**What is being asked**:
The output should be all lines of the entries below in which the word "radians" occurs.

**Extracted information**:

»»

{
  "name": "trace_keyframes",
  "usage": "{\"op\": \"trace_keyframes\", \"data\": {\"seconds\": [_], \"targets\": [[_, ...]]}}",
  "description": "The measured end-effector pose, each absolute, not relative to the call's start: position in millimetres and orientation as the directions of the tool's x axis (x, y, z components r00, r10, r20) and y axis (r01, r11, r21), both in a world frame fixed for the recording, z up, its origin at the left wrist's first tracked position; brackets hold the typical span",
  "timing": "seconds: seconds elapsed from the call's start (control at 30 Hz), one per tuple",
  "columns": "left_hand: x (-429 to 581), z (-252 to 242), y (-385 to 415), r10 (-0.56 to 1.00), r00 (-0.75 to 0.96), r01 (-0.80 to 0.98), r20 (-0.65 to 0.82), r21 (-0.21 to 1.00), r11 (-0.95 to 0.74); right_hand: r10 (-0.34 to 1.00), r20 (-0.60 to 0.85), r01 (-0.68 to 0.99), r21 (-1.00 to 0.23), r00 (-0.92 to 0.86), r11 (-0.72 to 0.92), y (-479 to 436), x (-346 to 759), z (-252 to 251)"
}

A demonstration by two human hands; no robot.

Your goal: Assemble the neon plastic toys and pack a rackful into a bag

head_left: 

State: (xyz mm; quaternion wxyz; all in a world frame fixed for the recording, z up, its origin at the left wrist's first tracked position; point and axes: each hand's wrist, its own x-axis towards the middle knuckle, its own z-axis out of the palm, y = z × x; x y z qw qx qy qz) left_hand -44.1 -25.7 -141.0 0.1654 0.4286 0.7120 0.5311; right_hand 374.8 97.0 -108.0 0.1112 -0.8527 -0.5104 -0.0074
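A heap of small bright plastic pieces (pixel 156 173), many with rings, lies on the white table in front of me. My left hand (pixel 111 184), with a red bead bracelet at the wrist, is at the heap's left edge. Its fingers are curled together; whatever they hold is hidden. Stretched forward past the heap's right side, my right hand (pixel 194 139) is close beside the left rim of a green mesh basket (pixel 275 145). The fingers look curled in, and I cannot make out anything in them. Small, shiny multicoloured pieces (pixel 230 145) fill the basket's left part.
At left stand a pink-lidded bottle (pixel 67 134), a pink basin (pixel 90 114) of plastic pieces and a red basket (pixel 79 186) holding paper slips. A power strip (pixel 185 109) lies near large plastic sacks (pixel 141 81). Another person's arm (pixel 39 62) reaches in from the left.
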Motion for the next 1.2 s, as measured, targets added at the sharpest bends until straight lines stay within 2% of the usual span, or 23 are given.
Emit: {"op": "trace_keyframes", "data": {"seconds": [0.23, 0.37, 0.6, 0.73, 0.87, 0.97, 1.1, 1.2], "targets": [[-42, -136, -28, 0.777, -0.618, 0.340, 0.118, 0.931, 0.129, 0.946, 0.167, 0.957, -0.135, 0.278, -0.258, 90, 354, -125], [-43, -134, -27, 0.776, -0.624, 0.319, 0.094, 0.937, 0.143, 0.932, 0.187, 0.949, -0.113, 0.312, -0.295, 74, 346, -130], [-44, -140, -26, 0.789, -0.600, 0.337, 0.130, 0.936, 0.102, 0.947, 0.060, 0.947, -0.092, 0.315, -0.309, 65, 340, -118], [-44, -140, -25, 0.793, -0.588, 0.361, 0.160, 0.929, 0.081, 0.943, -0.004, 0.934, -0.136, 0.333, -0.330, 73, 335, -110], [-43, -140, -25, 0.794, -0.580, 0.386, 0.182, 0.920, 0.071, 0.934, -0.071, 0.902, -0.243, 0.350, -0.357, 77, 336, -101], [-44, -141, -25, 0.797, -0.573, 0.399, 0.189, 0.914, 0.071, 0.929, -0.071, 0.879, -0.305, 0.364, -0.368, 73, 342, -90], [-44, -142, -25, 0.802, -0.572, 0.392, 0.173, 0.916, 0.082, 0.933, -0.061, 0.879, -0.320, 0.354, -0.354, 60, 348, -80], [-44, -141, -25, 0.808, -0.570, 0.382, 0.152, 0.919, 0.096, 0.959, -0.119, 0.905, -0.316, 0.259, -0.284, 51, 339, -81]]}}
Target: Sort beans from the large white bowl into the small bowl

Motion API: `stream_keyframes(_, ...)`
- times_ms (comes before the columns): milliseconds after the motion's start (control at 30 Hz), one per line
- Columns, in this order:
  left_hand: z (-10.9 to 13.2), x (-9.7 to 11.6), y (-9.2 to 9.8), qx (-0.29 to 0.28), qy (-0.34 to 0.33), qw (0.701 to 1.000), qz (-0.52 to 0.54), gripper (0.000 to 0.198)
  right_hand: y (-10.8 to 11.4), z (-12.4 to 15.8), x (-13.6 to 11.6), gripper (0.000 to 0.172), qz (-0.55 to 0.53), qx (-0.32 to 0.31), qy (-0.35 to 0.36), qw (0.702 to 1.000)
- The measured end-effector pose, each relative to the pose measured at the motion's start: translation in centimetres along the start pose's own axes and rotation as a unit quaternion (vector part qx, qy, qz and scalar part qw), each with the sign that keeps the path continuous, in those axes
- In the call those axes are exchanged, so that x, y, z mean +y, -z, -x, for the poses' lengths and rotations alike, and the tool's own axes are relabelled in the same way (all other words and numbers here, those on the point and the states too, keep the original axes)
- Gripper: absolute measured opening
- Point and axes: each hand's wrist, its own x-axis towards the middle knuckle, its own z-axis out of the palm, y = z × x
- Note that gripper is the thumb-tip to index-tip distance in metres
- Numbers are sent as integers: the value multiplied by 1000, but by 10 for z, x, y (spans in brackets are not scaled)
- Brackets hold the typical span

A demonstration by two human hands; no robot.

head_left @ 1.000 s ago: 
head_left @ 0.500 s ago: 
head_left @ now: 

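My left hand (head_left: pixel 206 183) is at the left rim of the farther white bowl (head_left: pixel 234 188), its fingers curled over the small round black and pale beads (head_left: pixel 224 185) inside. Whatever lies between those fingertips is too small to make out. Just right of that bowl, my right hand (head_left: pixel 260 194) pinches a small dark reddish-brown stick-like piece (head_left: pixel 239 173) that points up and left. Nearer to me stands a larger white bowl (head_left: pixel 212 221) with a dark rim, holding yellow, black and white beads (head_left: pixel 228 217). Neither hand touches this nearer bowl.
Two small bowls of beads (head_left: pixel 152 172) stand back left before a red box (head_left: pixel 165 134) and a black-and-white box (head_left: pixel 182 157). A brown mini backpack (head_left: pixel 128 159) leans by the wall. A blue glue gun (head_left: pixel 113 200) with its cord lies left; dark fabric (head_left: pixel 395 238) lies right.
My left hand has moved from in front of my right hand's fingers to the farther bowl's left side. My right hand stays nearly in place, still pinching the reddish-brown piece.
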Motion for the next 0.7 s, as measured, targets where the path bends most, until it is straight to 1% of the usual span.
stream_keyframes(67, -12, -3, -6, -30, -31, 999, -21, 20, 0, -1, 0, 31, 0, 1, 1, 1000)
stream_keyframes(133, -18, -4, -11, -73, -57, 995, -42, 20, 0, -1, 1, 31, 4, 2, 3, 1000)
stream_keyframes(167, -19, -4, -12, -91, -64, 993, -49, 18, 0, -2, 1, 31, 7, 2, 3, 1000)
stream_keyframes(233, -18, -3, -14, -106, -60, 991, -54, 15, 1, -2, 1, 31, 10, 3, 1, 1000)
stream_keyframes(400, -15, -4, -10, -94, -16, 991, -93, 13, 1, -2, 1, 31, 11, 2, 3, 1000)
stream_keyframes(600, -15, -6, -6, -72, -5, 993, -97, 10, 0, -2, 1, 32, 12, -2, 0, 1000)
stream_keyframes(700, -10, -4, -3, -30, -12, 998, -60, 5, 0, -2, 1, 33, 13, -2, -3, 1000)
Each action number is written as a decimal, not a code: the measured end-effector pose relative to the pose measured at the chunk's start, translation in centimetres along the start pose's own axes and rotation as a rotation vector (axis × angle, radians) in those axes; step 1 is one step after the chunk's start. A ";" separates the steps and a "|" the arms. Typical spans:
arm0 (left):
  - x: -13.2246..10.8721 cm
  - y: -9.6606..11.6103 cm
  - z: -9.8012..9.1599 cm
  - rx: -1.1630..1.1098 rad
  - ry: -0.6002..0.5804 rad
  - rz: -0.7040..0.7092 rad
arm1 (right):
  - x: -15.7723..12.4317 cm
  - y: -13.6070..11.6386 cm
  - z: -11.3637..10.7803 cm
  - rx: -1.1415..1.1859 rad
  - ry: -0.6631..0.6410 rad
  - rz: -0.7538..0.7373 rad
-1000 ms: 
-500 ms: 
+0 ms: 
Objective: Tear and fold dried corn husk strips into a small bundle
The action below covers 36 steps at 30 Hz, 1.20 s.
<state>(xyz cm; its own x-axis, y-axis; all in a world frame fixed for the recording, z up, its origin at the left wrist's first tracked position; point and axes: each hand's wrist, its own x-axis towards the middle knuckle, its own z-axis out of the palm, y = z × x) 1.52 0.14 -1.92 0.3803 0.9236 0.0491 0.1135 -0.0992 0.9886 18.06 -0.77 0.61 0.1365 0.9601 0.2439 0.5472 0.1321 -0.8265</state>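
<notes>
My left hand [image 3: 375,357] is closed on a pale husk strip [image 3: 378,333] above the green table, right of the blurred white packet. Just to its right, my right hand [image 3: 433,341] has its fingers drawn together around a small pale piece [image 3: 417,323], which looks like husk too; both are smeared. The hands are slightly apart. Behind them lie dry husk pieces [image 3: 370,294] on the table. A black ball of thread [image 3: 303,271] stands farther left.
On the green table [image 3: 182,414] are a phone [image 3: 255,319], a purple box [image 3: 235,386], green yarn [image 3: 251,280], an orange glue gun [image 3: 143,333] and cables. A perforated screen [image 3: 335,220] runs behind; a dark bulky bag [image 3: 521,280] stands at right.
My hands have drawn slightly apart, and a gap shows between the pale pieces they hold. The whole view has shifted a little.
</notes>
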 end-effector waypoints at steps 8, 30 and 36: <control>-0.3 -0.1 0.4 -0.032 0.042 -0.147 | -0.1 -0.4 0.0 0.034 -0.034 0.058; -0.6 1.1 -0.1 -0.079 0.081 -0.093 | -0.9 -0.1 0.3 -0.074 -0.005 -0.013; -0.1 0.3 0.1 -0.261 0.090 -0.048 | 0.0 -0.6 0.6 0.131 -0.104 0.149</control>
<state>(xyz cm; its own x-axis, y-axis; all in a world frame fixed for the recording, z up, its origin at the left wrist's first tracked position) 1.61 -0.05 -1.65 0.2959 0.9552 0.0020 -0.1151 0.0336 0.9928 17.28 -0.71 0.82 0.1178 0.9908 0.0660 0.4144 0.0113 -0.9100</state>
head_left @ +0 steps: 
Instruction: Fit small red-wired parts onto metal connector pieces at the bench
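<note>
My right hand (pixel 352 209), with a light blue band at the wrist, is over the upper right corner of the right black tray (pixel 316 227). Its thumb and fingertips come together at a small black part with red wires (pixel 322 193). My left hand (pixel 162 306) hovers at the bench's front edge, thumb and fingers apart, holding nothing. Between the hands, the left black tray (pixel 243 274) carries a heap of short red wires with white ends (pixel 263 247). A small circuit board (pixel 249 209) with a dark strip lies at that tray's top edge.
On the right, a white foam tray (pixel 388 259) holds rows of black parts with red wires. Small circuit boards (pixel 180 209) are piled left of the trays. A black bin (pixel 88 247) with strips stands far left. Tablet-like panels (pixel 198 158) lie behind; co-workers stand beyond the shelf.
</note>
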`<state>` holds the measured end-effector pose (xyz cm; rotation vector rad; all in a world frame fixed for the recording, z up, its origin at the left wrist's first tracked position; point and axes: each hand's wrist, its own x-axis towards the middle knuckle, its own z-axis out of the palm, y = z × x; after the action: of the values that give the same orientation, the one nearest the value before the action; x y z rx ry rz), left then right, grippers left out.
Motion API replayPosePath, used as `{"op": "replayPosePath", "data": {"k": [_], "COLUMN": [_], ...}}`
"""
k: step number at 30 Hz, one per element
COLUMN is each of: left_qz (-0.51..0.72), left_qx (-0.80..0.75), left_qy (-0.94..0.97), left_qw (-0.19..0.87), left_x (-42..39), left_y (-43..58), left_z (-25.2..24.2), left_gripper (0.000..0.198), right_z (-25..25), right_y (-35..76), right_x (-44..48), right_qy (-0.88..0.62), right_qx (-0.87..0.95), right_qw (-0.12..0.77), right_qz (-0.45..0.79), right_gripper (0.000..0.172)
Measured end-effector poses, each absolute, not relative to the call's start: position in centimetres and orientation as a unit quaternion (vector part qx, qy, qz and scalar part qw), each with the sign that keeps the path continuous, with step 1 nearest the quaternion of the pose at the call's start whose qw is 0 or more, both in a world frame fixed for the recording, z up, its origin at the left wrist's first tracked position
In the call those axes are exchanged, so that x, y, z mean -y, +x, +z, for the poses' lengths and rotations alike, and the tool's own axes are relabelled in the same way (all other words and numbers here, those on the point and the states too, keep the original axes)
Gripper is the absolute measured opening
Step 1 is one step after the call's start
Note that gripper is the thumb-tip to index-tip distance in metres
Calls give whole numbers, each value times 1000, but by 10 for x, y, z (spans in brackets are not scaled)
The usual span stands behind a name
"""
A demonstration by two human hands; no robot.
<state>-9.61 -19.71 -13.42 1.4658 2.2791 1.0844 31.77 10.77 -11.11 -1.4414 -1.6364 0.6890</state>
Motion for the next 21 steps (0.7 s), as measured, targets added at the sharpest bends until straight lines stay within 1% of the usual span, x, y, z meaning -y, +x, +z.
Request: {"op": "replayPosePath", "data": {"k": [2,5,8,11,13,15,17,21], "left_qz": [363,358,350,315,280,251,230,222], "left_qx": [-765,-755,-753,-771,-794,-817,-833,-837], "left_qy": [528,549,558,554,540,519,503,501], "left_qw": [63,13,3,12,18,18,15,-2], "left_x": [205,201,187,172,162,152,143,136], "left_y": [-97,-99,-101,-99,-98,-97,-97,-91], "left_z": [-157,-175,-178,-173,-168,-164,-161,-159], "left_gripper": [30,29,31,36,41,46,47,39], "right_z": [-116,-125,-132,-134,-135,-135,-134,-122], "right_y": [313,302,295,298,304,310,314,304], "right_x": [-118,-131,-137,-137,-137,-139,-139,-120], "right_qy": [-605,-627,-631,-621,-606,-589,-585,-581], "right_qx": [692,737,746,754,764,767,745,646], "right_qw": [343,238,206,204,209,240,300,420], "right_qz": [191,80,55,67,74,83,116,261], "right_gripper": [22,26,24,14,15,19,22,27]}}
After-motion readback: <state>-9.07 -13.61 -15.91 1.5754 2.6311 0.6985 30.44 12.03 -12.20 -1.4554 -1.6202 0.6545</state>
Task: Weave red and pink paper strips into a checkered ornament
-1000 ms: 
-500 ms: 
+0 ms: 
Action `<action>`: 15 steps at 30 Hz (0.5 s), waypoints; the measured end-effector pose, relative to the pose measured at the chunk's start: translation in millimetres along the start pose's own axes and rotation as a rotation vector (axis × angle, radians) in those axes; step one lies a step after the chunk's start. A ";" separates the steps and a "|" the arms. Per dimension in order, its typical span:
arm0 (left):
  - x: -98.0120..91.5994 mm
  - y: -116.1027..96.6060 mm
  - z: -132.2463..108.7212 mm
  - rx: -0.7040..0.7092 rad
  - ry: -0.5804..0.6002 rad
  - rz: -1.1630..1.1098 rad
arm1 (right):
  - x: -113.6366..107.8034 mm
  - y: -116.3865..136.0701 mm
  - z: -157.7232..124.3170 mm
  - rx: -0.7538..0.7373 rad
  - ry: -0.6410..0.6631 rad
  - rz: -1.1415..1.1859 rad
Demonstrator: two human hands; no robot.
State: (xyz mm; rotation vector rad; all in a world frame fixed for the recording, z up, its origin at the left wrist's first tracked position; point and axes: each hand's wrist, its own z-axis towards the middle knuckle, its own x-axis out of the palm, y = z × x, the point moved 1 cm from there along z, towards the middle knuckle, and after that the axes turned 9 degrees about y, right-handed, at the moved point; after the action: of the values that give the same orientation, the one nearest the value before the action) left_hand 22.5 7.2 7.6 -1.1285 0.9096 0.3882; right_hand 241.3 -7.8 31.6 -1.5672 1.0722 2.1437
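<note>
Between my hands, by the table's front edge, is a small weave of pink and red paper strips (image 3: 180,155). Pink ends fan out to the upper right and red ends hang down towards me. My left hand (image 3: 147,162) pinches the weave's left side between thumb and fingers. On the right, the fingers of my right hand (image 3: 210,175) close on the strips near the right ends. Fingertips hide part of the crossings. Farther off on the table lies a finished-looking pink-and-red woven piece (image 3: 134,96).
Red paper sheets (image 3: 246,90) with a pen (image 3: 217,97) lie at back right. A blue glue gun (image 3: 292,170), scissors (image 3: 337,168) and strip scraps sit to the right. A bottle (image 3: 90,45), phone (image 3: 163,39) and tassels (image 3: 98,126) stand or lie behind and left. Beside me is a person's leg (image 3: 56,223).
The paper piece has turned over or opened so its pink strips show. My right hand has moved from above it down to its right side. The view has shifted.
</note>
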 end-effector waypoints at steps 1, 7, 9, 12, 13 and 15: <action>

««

**Answer area**:
Each action number is written as a decimal, not a code: the measured end-effector pose relative to the pose measured at the chunk's start, translation in centimetres along the start pose's own axes and rotation as a rotation vector (axis × angle, radians) in those axes; step 1 is one step after the chunk's start. A ";" separates the steps and a "|" the arms. Typical spans:
Action `<action>`: 15 steps at 30 Hz (0.5 s), waypoints; the measured end-effector pose, relative to the pose measured at the chunk's start: translation in millimetres along the start pose's own axes and rotation as a rotation vector (axis × angle, radians) in those axes; step one lies a step after the chunk's start. A ";" separates the steps and a "|" the arms. Per dimension in order, its typical span:

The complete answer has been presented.